Provida de uma personalidade artística inquieta, a escritora
necessitou de várias formas integrantes da tradição da história da literatura
para como que apascentar essa imanente busca subjetiva das formas ansiando
tomar forma artística. Contudo, parece ter sido a poesia o lugar por excelência
no qual se manifestou com mais propriedade a singularidade do seu ser. É nesse
sentido que a experiência poética vai se inscrever como manifestação ávida de
explorar regiões pelágicas do indivíduo, por meio do manuseio de topoi concernentes
à dimensão da intimidade pessoal, que, nada mais é, ao que parece, a vida
elegendo alguém datado historicamente, situado algures, para não apenas
cristalizar em objetos de arte a intimidade e a gramática da sua personalidade
distinta da maioria, mas principalmente para toda uma série de conteúdos
essenciais presentes no tempo que se verga do início da década de 1960 até o
primeiro decênio do século XXI, anos que se configuram como época de transe e mutações,
definidores para uma espécie de feição definitiva que tomaria o que conhecemos
como civilização, em sua marcha inexorável para o futuro.
Com efeito, não há
como perceber uma prodigiosa força emanada dessa poesia ímpar, que parece ter
advindo não somente de uma alma quebrantada por estados de potência ansiando
formas para vir a se materializar, mas principalmente pelas despóticas forças
que cada tempo histórico detém; e que por um meio ou outro ritualiza seus mitos
presentes desde sempre no imaginário, expressando-se nas representações sociais
dispersas no cotidiano ou cristalizando-se em artefatos artísticos, através de
uma personalidade tipicamente literária, destacando-se dos seus pares em
determinado tempo vivenciado por uma coletividade.

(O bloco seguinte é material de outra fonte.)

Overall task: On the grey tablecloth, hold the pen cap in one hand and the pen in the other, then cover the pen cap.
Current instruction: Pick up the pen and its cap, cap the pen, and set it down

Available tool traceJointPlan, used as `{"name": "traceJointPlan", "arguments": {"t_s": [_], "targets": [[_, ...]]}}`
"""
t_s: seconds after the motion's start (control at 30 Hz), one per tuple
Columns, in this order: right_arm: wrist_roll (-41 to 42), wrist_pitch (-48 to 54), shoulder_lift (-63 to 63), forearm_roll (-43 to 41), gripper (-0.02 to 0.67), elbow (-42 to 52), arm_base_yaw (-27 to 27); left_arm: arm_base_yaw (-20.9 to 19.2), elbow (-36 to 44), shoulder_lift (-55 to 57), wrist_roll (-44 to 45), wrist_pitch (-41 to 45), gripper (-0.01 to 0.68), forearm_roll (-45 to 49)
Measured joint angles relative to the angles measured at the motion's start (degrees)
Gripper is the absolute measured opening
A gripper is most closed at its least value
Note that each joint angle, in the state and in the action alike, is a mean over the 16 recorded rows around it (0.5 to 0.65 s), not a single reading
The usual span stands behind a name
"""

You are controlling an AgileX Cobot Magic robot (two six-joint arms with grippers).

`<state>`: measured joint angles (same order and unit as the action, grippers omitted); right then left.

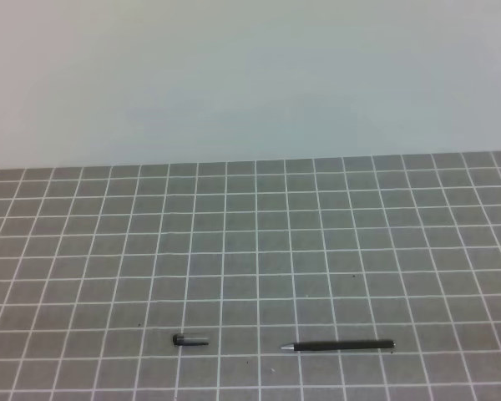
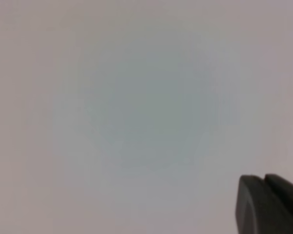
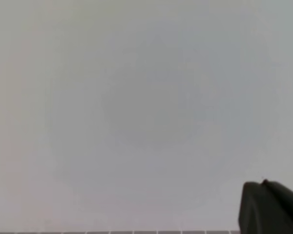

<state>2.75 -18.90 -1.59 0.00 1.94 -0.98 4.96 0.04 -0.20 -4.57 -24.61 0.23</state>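
The pen cap (image 1: 190, 340), a short dark cylinder, lies on the grey tablecloth (image 1: 250, 251) near the front, left of centre. To its right lies the pen (image 1: 338, 345), slim and black, with its silvery tip pointing left toward the cap. Neither arm appears in the exterior high view. In the left wrist view only the dark tips of my left gripper (image 2: 264, 181) show at the bottom right, pressed together against a blank pale wall. The right wrist view shows my right gripper (image 3: 263, 184) the same way, shut and holding nothing.
A plain pale wall (image 1: 250, 75) rises behind the cloth's far edge. A thin strip of the gridded cloth (image 3: 136, 232) shows at the bottom of the right wrist view.
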Motion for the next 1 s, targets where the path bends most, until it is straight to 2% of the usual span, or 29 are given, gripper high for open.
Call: {"name": "traceJointPlan", "arguments": {"t_s": [0.2,0.33,0.43,0.6,0.83,1.0], "targets": [[0.1,-1.7,0.0,0.1,-0.003,0.0,0.0,0.0,0.0,0.0,-3.8,-2.6,-0.003,0.0],[0.3,-2.3,0.0,0.4,-0.003,0.0,0.0,0.0,-0.6,0.0,-7.1,-1.2,-0.003,0.0],[0.5,-2.5,0.0,0.6,-0.003,-0.1,0.0,0.0,-2.5,0.0,-10.4,3.0,-0.003,0.0],[0.4,0.1,0.0,1.0,-0.003,-1.7,0.0,0.0,-7.9,0.0,-12.7,14.7,-0.003,0.3],[0.1,13.8,0.6,1.7,-0.003,-9.4,0.0,0.0,-15.9,0.1,-8.9,31.8,-0.003,1.2],[0.2,29.5,3.8,2.8,-0.002,-18.9,0.0,0.0,-18.2,0.1,-3.8,37.5,-0.003,1.4]]}}
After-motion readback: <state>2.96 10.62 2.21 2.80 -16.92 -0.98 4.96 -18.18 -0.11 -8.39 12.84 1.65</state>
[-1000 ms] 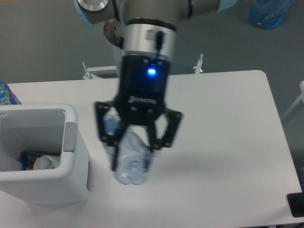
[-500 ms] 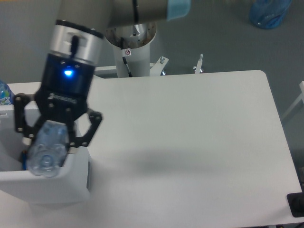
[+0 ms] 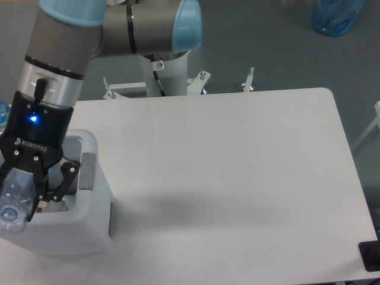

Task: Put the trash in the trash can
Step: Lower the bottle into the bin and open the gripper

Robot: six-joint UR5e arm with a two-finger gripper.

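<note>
My gripper (image 3: 24, 196) hangs over the trash can (image 3: 89, 228) at the table's front left, shut on the crushed clear bottle (image 3: 15, 205). The bottle tilts down toward the camera, its round end at the bin's near left rim. A bit of white crumpled trash (image 3: 59, 206) shows inside the bin beside the right finger. The gripper and the bottle hide most of the bin's inside.
A blue-labelled water bottle (image 3: 3, 114) peeks in at the left edge behind the bin. The arm's base post (image 3: 166, 74) stands behind the table's far edge. A blue bag (image 3: 335, 16) lies on the floor at top right. A dark object (image 3: 371, 256) sits at the lower right corner.
The arm has swung left with the bottle, from the table's middle to directly above the trash can. The grip stays the same.
</note>
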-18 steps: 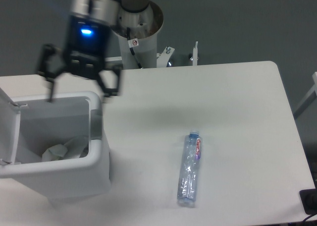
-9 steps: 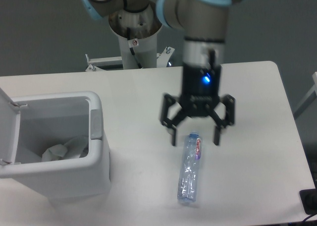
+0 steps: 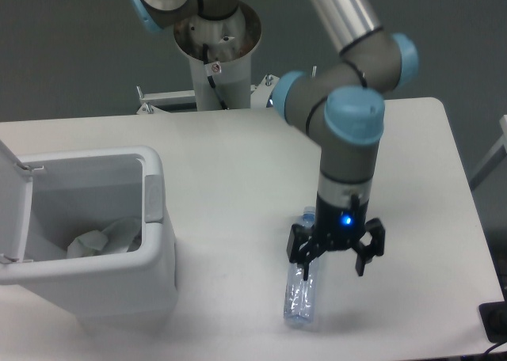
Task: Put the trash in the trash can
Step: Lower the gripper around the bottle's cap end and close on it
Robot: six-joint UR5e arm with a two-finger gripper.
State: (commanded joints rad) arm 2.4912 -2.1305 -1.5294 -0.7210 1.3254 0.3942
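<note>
Pincer [image 3: 333,264] hides bottle [image 3: 299,294] middle; trash can [image 3: 95,278] cut off left.

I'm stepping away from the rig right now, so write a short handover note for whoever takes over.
End effector: open, low over the table, fingers astride the upper part of the plastic bottle; not closed on it.
Bottle: lying on the table, right of the trash can.
Trash can: lid open, white wrapper already inside.
Done: wrapper binned.
Left: grasp the bottle, carry it left, drop it in the can.
</note>
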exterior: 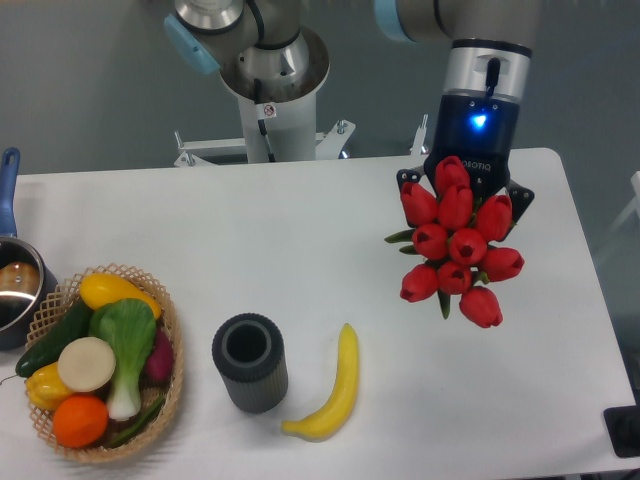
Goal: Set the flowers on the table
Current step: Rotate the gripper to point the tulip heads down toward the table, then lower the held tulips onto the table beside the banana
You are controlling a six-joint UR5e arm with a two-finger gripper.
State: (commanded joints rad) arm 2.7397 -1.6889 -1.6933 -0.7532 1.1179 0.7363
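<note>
The flowers (455, 245), a bunch of red tulips with green leaves, hang in the air over the right part of the white table (250, 230). I look almost straight down on the blooms, so the stems and string are hidden beneath them. My gripper (465, 185) sits right behind the bunch, below the blue-lit wrist, and is shut on the flowers. Its fingertips are covered by the blooms.
A yellow banana (332, 392) lies near the front edge, beside a dark ribbed cylinder (249, 362). A wicker basket (168, 372) of vegetables and a pot (15, 290) stand at the left. The arm's base (270, 80) is behind the table. A black object (625, 430) is at the front right corner.
</note>
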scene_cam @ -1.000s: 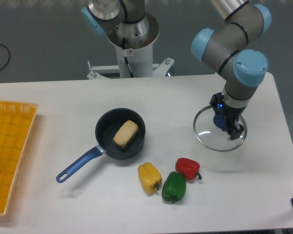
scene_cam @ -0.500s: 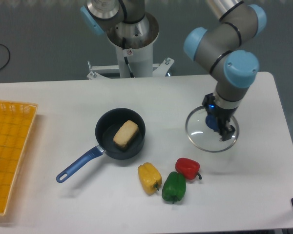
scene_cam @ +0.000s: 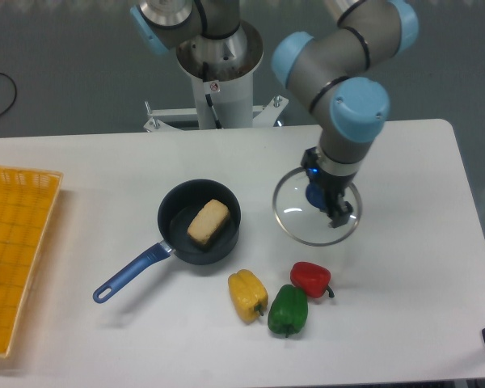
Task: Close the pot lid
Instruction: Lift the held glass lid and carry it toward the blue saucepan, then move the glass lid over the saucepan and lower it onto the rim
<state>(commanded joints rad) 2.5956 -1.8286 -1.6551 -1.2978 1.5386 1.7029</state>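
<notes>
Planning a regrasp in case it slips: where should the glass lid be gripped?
By the blue knob at the centre of the lid, from above. The thin, flat glass disc offers no other handhold, and the gripper holds it there now.

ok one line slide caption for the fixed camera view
Gripper carries the lid by its knob toward the open pot.

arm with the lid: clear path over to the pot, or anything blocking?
Probably yes. The gripper holds the lid by its knob, right of the pot, with only bare table between. The peppers lie nearer the camera, off that line. The pot is open, a tan block inside.
</notes>
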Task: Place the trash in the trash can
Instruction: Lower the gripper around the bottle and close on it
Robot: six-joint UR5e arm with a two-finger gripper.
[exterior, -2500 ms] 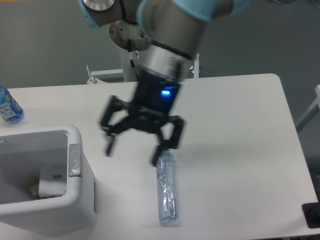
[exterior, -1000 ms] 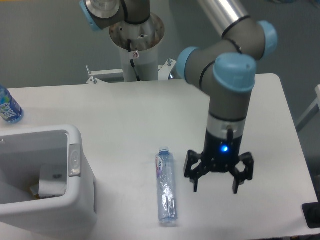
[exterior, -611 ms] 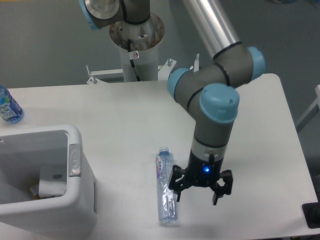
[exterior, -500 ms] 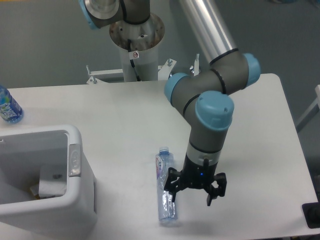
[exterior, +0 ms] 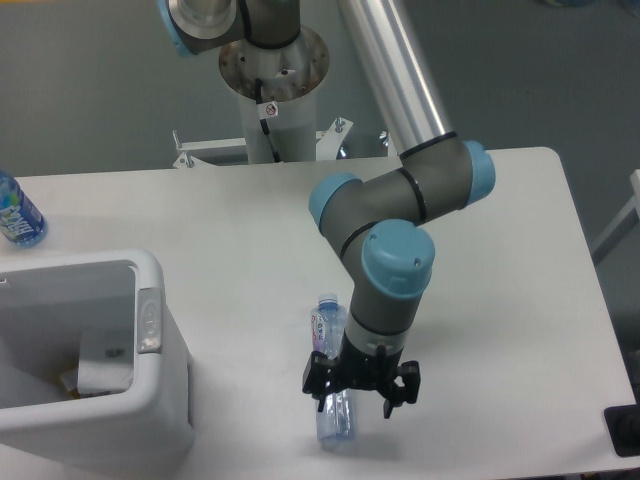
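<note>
The pincer (exterior: 360, 385), spread, straddles the bottle (exterior: 334, 375) lying on the worktop (exterior: 500, 260) directly beneath it, long axis crossing the jaws; the bin (exterior: 150, 330) sits well to its side.

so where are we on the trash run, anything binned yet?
Partly. Done: something white, likely the paper wrapper, lies inside the trash can. In hand: the gripper is open, low over the lying plastic bottle, straddling its middle; no grasp yet. Left: close, lift, carry left and drop it in the can. The upright labelled bottle at the table's left edge is untouched.
</note>
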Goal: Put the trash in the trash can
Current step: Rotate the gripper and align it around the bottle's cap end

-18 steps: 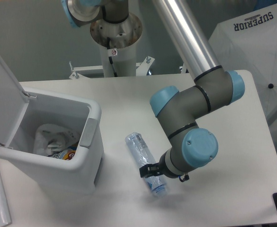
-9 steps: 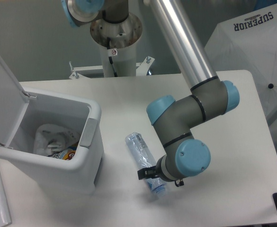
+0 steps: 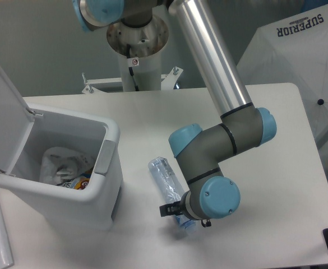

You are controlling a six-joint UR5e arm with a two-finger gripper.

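My gripper [image 3: 174, 210] sits low over the tabletop [image 3: 152, 120] at the near end of the crushed bottle [image 3: 168, 182], with the wrist housing covering most of it from this view. Only a small black part of the fingers [image 3: 167, 209] shows, on the left side of the wrist, touching or just beside the bottle's lower end. I cannot tell whether the fingers are spread or closed on the bottle: the blue wrist cap and grey housing hide the gap between them. The bottle lies flat on the tabletop, long axis running from upper left to lower right, upper end free and in plain view, lower end tucked under my wrist, with a blue-tinted bit showing just below the housing. It lies to the right of the trash can [image 3: 110, 185], near it but apart from its wall. The trash can stands at the left of the tabletop with its lid [image 3: 4, 112] swung up and back, grey tab [image 3: 104, 157] on the side facing the bottle. Inside, the crumpled white wrapper [image 3: 63, 163] rests on the bottom, with a small orange-and-white item beside it near the right wall. A white sheet with the word SUPERIOR hangs at the upper right, off the tabletop.
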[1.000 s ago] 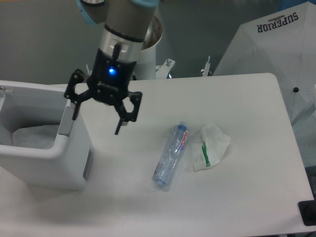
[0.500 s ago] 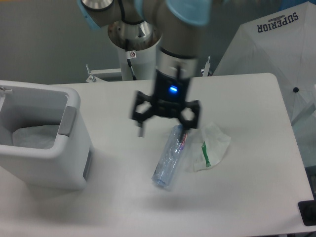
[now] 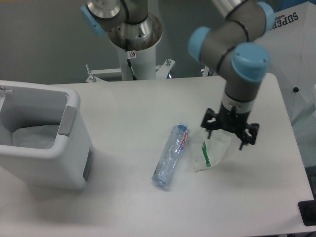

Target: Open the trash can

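Large white boxy plastic trash can (image 3: 47, 153) at table's left edge, top open, white liner visible inside, grey push tab on right rim. Black two-finger gripper (image 3: 229, 132) spread wide, empty, hovering over crumpled white wrapper with green print (image 3: 211, 148), near table's right side. Clear plastic bottle (image 3: 171, 155) lies beside wrapper. Risk: descent would snag wrapper or roll bottle. Open tabletop (image 3: 133, 123) between bin and bottle gives moving room.
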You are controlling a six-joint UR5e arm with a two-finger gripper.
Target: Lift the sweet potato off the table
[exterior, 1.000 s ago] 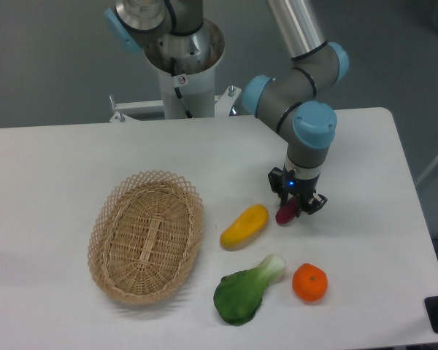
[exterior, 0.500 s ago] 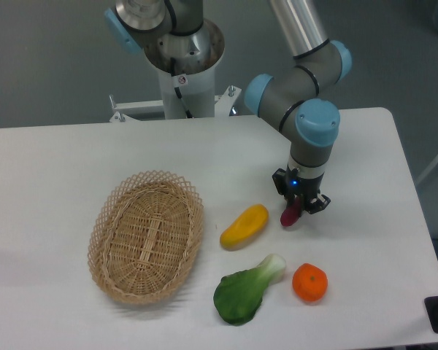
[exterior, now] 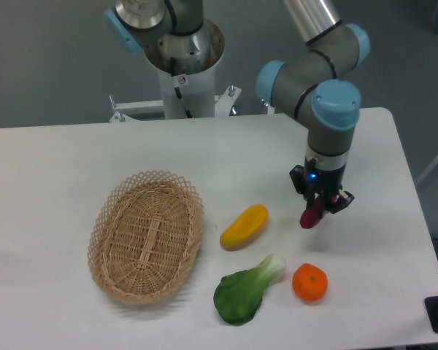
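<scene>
The gripper (exterior: 320, 206) is clamped on the sweet potato (exterior: 311, 214), right of center in the frame, dangling it tilted above the table (exterior: 58, 168), above the orange (exterior: 309, 283).

An oval wicker basket (exterior: 146, 237) is seen on the left, with its open side up. A yellow-orange oblong fruit (exterior: 244, 226) is placed to the right of the basket, lying at a slant and apart from it. Below this fruit a green bok choy (exterior: 245, 292) is laid with its pale stem end pointing up and right, and a round orange (exterior: 309, 283) is found just beside that end.
</scene>
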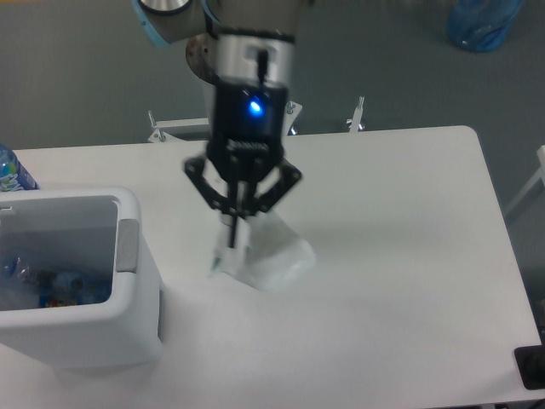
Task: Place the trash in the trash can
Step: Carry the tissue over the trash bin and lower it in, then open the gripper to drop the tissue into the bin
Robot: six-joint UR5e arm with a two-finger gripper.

Sua poesia, pouco conhecida, muito menos estudada, no
Brasil, encontra-se organizada, até 1991, no livro Obra breve, vindo depois Epístolas e memorandos (1996), Sob o olhar de Medéia (romance, 1998), Cenas vivas (2000), As fábulas (2002). Poucas vezes a poesia em língua
portuguesa atingiu um registro estético
tão elevado, logrando êxito em belas sínteses entre linguagem artística e
reflexão, conseguida por meio de inumeráveis recursos expressionais e dando
atenção a referentes que a automação cotidiana passa ao largo.
A trajetória poética de Fiama Hasse Pais Brandão é um grande
exemplo de quem escolheu a literatura em detrimento da vida, embora tenha tido
acesso a grandes oportunidades no meio artístico português. Escolhendo a
reclusão física e o exílio na comarca das palavras, optou plasmar em linguagem
o que mais parecia apreciar: o ato de contemplar, ver, olhar a dinâmica da vida
no seu entorno, com uma notável vontade de cartografar o âmbito do que pulsava,
do que esplendia, do que nos espelhava. Eis a mulher e a obra.